The lines from the top of the material below through the line containing "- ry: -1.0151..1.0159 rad" are to be printed exactly, with pictures omitted.

::::

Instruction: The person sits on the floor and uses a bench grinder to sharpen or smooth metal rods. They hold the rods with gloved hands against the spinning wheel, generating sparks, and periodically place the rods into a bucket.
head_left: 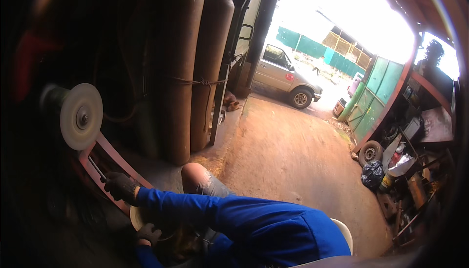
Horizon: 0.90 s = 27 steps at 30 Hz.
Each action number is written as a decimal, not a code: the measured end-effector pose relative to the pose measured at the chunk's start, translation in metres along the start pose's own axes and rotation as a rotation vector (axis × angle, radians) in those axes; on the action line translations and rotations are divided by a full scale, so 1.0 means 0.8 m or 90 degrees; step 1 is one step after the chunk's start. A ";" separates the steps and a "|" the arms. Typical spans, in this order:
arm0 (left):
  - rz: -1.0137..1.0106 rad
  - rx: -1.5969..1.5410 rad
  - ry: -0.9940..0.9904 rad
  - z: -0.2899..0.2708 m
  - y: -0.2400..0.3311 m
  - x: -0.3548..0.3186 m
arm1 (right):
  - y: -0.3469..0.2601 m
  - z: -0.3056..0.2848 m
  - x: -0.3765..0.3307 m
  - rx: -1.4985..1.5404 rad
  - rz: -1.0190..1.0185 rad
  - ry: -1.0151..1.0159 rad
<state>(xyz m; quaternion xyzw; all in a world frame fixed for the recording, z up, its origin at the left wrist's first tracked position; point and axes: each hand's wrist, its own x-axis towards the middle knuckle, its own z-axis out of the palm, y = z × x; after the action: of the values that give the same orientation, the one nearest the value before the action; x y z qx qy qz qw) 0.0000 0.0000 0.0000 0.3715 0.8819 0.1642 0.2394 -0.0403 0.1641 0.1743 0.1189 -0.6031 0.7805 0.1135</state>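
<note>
In its dark glove my right hand (122, 187) is closed round a thin metal rod (96, 169). The rod points up and left toward a pale round buffing wheel (70, 124), with a gap between its tip and the wheel. The wheel is fixed by a nut at its centre, above a red metal frame (117, 158). Lower down, my left hand (149, 234), also gloved, has curled fingers beside a pale curved rim (137, 217). What the left fingers hold, if anything, is hidden in shadow. Both sleeves are blue.
Two tall brown gas cylinders (178, 72), tied with rope, stand beyond the frame. A pale chair edge (347, 236) shows behind me. A pickup (278, 72) stands outside, near a green gate (376, 99). Scrap, a wheel (371, 153) and a black bag (373, 174) line the right.
</note>
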 end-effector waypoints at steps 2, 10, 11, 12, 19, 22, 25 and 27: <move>0.035 0.015 0.010 0.008 -0.028 -0.002 | -0.029 0.021 -0.019 0.241 0.171 0.054; -0.035 -0.005 -0.064 0.047 0.043 -0.012 | -0.066 -0.037 -0.085 0.055 0.189 0.148; -0.033 -0.002 -0.080 0.059 0.025 -0.014 | -0.065 -0.038 -0.085 0.099 0.188 0.120; -0.019 0.003 -0.098 0.056 0.032 -0.011 | -0.062 -0.051 -0.086 0.137 0.183 0.101; 0.018 0.066 -0.127 0.077 0.020 0.023 | -0.023 -0.081 -0.063 -0.021 0.072 0.065; -0.005 -0.007 -0.045 0.069 -0.011 -0.016 | -0.007 -0.039 -0.048 0.294 0.202 0.057; -0.043 -0.035 -0.082 0.069 0.035 -0.013 | 0.002 -0.060 -0.063 0.388 0.276 0.077; -0.051 -0.021 -0.004 0.047 0.078 -0.032 | -0.025 -0.064 -0.067 0.450 0.241 0.028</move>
<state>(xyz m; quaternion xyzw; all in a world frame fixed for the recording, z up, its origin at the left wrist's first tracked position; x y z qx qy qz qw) 0.0723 0.0271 0.0060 0.3326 0.8924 0.1675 0.2549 0.0143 0.2171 0.1627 0.0208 -0.3064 0.9493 -0.0675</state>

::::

Expected answer:
Instruction: The person sits on the floor and uses a bench grinder to sharpen or smooth metal rods. They hold the rods with gloved hands against the spinning wheel, generating sparks, and periodically place the rods into a bucket.
head_left: 
Horizon: 0.90 s = 27 steps at 30 Hz.
Each action number is written as a decimal, not a code: the measured end-effector pose relative to the pose measured at the chunk's start, translation in metres along the start pose's own axes and rotation as a rotation vector (axis × angle, radians) in those axes; on the action line translations and rotations are divided by a full scale, so 1.0 means 0.8 m or 90 degrees; step 1 is one step after the chunk's start. A ";" separates the steps and a "|" the arms. Typical spans, in this order:
arm0 (left):
  - rz: -1.0137..1.0106 rad
  - rx: -1.5969..1.5410 rad
  - ry: -0.9940..0.9904 rad
  - z: -0.2899..0.2708 m
  - y: -0.2400..0.3311 m
  - x: -0.3548..0.3186 m
arm1 (right):
  - y: -0.3469..0.2601 m
  - z: -0.3056..0.2848 m
  - x: -0.3765..0.3307 m
  - rx: -1.4985..1.5404 rad
  - rz: -1.0190..1.0185 rad
  - ry: -1.0151..1.0159 rad

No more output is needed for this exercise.